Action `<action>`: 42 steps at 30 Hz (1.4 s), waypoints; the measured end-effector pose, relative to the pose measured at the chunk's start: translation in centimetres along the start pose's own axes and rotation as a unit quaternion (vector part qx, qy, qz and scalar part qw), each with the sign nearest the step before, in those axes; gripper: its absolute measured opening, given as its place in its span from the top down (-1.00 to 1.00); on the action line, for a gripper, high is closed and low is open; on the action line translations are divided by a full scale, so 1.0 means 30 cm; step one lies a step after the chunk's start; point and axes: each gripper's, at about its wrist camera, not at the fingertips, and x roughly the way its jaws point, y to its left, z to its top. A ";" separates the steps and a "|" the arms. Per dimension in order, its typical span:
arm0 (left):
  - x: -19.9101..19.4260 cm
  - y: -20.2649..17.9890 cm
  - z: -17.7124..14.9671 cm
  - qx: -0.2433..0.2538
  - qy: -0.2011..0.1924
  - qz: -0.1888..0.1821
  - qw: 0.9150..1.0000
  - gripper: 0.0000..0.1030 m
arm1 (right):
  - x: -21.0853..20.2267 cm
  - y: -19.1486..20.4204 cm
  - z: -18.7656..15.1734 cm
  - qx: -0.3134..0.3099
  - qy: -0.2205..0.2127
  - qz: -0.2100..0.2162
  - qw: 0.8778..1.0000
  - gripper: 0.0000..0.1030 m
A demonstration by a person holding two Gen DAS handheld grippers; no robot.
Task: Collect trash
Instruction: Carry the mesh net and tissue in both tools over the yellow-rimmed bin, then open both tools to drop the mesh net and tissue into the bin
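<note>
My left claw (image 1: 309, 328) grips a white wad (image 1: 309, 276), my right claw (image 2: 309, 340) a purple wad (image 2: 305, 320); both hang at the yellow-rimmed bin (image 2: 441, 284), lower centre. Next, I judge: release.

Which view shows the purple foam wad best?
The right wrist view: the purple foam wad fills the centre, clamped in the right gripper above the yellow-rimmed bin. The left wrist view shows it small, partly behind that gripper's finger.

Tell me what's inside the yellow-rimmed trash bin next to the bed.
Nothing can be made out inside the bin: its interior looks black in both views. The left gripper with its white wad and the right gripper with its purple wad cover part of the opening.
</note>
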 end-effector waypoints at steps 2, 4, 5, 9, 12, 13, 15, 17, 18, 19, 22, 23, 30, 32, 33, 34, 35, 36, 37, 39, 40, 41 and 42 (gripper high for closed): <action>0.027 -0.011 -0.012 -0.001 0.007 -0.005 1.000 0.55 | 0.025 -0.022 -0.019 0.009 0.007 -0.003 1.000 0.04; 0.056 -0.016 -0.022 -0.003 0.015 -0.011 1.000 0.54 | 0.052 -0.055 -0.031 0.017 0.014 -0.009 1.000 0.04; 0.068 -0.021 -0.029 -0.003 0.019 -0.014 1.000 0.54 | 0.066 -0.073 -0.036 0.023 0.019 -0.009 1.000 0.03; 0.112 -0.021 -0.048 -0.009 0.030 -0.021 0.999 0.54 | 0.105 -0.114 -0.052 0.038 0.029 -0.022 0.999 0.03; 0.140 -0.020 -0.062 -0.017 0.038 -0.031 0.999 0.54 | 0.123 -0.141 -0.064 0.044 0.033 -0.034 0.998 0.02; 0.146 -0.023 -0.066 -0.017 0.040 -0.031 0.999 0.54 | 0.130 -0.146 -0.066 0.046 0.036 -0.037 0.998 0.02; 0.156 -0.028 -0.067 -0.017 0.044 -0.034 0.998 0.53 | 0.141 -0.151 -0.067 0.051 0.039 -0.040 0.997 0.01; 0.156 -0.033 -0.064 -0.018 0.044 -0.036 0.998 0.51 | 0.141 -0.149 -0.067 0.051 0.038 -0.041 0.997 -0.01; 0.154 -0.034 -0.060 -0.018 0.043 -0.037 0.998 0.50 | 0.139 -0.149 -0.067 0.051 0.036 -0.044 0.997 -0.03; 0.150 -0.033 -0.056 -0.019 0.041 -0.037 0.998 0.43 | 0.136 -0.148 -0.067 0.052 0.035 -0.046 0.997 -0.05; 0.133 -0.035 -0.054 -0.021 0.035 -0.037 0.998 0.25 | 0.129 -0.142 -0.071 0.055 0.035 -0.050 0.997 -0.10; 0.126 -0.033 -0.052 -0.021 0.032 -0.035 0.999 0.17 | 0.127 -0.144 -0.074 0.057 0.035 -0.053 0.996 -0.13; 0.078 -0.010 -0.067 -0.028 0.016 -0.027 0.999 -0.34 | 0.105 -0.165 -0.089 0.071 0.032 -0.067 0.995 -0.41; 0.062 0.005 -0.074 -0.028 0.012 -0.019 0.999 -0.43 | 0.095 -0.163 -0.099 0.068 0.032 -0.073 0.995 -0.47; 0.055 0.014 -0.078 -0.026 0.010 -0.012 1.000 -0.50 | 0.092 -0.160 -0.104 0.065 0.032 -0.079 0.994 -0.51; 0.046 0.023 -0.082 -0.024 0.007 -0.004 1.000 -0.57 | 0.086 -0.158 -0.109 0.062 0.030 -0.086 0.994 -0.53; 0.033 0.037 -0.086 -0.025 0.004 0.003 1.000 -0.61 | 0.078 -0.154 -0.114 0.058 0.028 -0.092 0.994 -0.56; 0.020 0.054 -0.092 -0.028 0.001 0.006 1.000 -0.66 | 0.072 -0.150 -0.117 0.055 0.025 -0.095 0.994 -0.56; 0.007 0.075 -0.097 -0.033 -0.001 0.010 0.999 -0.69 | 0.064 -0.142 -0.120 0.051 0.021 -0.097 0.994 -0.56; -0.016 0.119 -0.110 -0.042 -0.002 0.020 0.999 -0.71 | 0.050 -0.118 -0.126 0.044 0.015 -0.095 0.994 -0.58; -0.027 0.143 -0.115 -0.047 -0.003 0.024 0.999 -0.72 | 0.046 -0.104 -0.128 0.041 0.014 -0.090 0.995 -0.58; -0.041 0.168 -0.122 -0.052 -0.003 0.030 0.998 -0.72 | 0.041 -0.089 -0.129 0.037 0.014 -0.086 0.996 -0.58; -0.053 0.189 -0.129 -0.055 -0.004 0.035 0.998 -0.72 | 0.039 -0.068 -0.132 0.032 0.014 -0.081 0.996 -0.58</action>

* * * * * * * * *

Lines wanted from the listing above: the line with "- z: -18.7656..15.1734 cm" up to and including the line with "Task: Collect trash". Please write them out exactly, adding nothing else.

  - z: -18.7656..15.1734 cm
  - qx: -0.3134..0.3099
  - qy: -0.2205..0.2127
  - qz: -0.2100..0.2162
  - qw: 0.8778..1.0000
  - gripper: 0.0000..0.1030 m
A demonstration by a person holding two Gen DAS handheld grippers; no robot.
Task: Collect trash

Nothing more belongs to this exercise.